### DESCRIPTION OF THE TASK
Whatever lines the data contains, output all of them unchanged.

### RECORDED DATA
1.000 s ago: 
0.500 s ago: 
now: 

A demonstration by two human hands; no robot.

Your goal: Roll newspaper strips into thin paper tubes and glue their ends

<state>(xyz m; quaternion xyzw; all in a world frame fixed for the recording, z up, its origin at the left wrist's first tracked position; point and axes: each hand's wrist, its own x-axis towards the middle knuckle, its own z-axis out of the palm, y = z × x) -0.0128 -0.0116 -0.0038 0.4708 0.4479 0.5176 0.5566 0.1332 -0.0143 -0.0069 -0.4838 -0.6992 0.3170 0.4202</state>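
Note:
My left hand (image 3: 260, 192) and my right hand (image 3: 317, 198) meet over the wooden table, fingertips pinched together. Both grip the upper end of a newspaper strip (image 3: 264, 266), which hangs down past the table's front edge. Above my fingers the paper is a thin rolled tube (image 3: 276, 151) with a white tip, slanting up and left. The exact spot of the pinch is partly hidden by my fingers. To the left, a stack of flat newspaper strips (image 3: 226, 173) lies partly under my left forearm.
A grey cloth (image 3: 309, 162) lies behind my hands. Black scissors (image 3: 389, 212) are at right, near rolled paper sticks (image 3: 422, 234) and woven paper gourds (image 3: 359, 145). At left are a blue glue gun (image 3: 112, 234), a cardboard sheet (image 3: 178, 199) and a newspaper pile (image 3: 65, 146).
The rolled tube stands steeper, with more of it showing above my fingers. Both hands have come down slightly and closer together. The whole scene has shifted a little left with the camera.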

### RESULT OF THIS TASK
1.000 s ago: 
0.500 s ago: 
now: 

A demonstration by two human hands; no robot.

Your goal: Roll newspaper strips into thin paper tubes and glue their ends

<state>(xyz m; quaternion xyzw; all in a world frame fixed for the recording, z up, its origin at the left wrist's first tracked position; point and axes: each hand's wrist, its own x-axis towards the middle knuckle, its own z-axis out of the palm, y = z × x) -0.0128 -0.0116 -0.0038 0.4708 0.4479 0.5176 0.5566 0.1332 -0.0143 -0.0069 -0.4838 -0.6992 0.3170 0.4202</state>
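Note:
My left hand (image 3: 260, 192) and my right hand (image 3: 317, 198) meet over the wooden table, fingertips pinched together. Both grip the upper end of a newspaper strip (image 3: 264, 266), which hangs down past the table's front edge. Above my fingers the paper is a thin rolled tube (image 3: 276, 151) with a white tip, slanting up and left. The exact spot of the pinch is partly hidden by my fingers. To the left, a stack of flat newspaper strips (image 3: 226, 173) lies partly under my left forearm.
A grey cloth (image 3: 309, 162) lies behind my hands. Black scissors (image 3: 389, 212) are at right, near rolled paper sticks (image 3: 422, 234) and woven paper gourds (image 3: 359, 145). At left are a blue glue gun (image 3: 112, 234), a cardboard sheet (image 3: 178, 199) and a newspaper pile (image 3: 65, 146).
The rolled tube stands steeper, with more of it showing above my fingers. Both hands have come down slightly and closer together. The whole scene has shifted a little left with the camera.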

The required output has been given in full.